Reproduce, exactly and only, the lines of the data that follows from the one containing "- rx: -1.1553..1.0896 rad" down to the one containing "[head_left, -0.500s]", without pictures.

- - -

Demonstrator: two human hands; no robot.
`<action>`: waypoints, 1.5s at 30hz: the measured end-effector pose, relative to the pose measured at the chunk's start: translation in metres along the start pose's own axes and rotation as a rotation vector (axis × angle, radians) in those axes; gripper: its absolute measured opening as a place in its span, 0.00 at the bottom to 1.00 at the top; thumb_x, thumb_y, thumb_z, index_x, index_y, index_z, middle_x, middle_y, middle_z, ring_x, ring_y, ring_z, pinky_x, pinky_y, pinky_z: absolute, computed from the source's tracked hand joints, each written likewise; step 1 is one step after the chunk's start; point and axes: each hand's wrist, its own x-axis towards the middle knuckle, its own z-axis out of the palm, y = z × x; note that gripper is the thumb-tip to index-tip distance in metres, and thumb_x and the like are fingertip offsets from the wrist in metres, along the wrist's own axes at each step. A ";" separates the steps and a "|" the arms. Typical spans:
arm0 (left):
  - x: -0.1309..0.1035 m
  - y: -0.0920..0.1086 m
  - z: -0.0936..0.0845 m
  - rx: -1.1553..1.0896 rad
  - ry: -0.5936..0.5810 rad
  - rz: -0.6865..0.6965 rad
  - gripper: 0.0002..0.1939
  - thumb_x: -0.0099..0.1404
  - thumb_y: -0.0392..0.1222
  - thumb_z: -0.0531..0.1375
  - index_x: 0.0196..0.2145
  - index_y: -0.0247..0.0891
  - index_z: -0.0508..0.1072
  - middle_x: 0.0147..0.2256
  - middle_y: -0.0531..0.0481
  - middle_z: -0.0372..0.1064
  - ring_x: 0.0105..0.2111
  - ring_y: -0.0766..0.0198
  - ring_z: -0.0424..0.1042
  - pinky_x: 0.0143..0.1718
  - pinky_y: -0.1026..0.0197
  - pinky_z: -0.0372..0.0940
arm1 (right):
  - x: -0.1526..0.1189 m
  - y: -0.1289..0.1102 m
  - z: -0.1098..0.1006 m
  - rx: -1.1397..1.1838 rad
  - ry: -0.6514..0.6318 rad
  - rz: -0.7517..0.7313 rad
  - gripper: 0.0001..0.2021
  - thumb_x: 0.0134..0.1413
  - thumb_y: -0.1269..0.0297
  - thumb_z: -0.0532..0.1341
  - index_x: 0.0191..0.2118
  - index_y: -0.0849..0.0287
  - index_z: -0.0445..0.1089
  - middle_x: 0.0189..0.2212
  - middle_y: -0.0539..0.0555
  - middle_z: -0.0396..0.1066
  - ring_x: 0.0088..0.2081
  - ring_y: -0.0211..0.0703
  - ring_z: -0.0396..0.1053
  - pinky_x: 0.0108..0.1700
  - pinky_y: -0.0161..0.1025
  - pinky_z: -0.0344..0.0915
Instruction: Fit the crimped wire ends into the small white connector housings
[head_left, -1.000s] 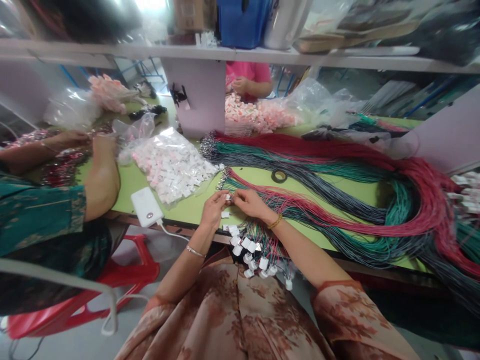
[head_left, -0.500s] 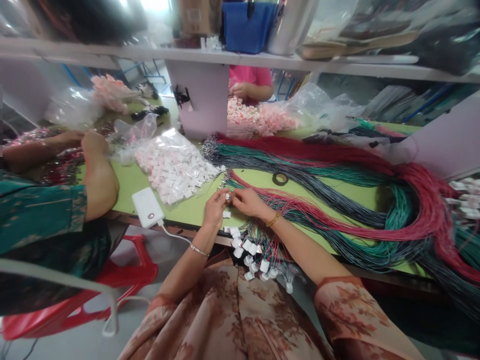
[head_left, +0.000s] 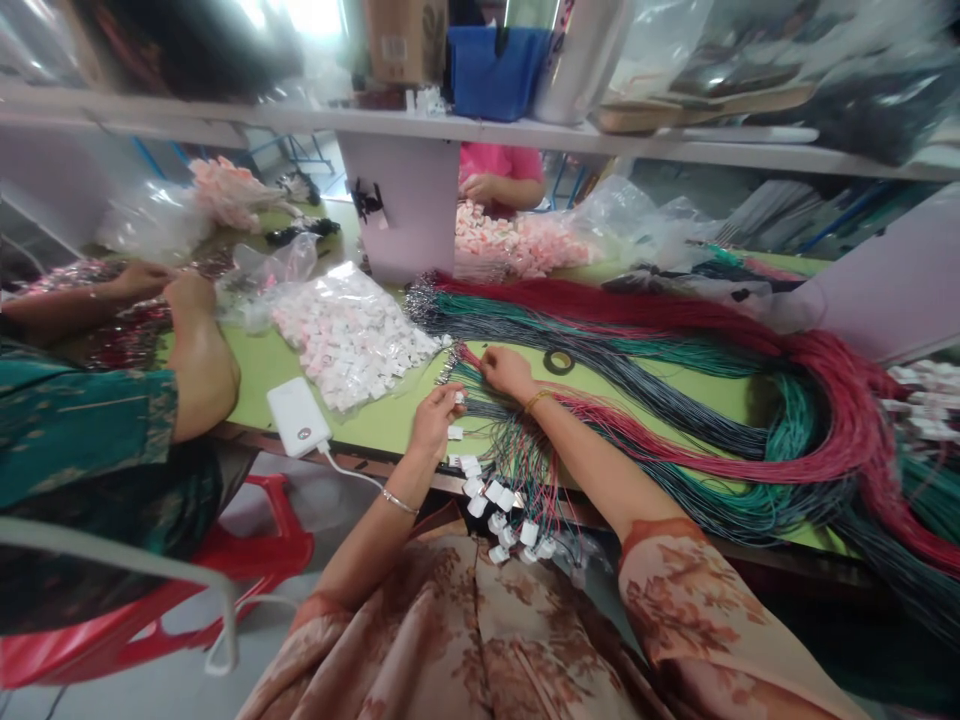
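Observation:
My left hand (head_left: 433, 424) pinches a small white connector housing (head_left: 459, 398) between thumb and fingertips, over the front part of the table. Just to the right and farther back, my right hand (head_left: 508, 372) has its fingers closed at the tip ends of the red wires (head_left: 637, 420); how many strands it grips is too small to tell. Green and dark wires lie beneath my right wrist. Below my hands, several white connectors (head_left: 501, 495) with wires attached hang over the table's front edge. A loose white connector (head_left: 454, 433) lies beside my left hand.
A clear bag of white connectors (head_left: 352, 340) lies left of my hands, near a white power bank (head_left: 298, 415) with a cable. A tape roll (head_left: 558, 361) sits among long wire bundles (head_left: 675, 310). Co-workers' hands (head_left: 191, 290) are at the left and across the table. A shelf (head_left: 300, 118) runs overhead.
My right hand has moved away from the connector in my left hand, back and to the right, to the red wire ends. My left hand stays nearly in place with the connector.

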 end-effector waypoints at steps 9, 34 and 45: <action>0.001 0.002 -0.001 -0.008 -0.008 -0.031 0.15 0.50 0.45 0.70 0.34 0.34 0.77 0.32 0.49 0.73 0.26 0.71 0.67 0.35 0.62 0.65 | 0.004 0.008 -0.001 -0.032 -0.045 -0.057 0.10 0.57 0.60 0.57 0.35 0.61 0.70 0.32 0.56 0.74 0.29 0.39 0.62 0.30 0.35 0.49; -0.002 0.002 -0.001 -0.003 -0.049 -0.065 0.15 0.51 0.45 0.70 0.34 0.34 0.76 0.33 0.49 0.73 0.26 0.71 0.67 0.35 0.63 0.64 | 0.021 0.025 -0.054 0.184 -0.119 -0.125 0.07 0.52 0.66 0.54 0.25 0.61 0.64 0.21 0.50 0.64 0.25 0.36 0.57 0.29 0.34 0.52; -0.004 0.002 -0.002 -0.034 -0.093 -0.049 0.14 0.53 0.43 0.68 0.36 0.36 0.75 0.33 0.50 0.71 0.28 0.69 0.68 0.40 0.59 0.65 | 0.000 -0.056 -0.044 0.646 -0.105 -0.349 0.09 0.48 0.60 0.57 0.27 0.61 0.65 0.23 0.48 0.63 0.26 0.34 0.56 0.30 0.32 0.55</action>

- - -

> Task answer
  - rx: -1.1553..1.0896 rad
  - ry: -0.5936..0.5810 rad
  - rz: -0.6865..0.6965 rad
  - gripper: 0.0002..0.1939
  - thumb_x: -0.0099..0.1404
  - thumb_y: -0.0392..0.1222
  - thumb_z: -0.0531..0.1375
  - index_x: 0.0196..0.2145
  - index_y: -0.0247..0.0891
  - index_z: -0.0508..0.1072
  - middle_x: 0.0147..0.2256
  - middle_y: -0.0531..0.0481
  - middle_z: -0.0372..0.1064
  - ring_x: 0.0105..0.2111
  - ring_y: -0.0766..0.0198
  - ring_z: -0.0424..0.1042
  - pinky_x: 0.0143..0.1718
  - pinky_y: -0.1026..0.0197
  - pinky_z: -0.0372..0.0940
arm1 (right):
  - x: -0.1526..0.1189 m
  - y: -0.1289..0.1102 m
  - z: -0.1098..0.1006 m
  - rx: -1.1397..1.1838 rad
  - ry: -0.6514..0.6318 rad
  - rz: -0.7517..0.7313 rad
  - gripper: 0.0001..0.2021
  - thumb_x: 0.0134..0.1413
  - thumb_y: -0.1269..0.0297
  - thumb_z: -0.0532..0.1341
  - index_x: 0.0191..0.2118
  - index_y: -0.0849..0.0287
  - index_z: -0.0445..0.1089
  - middle_x: 0.0189..0.2212
  - middle_y: -0.0539..0.0555
  - middle_z: -0.0396..0.1066
  - ring_x: 0.0088..0.2081
  - ring_y: -0.0211..0.0703
  - ring_z: -0.0396..0.1053
  - pinky_x: 0.0108..0.1700
  - pinky_y: -0.0161..0.1025
  - pinky_z: -0.0344..0.0915
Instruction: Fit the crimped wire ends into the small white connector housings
[head_left, -1.000s] 
[head_left, -0.500s] 

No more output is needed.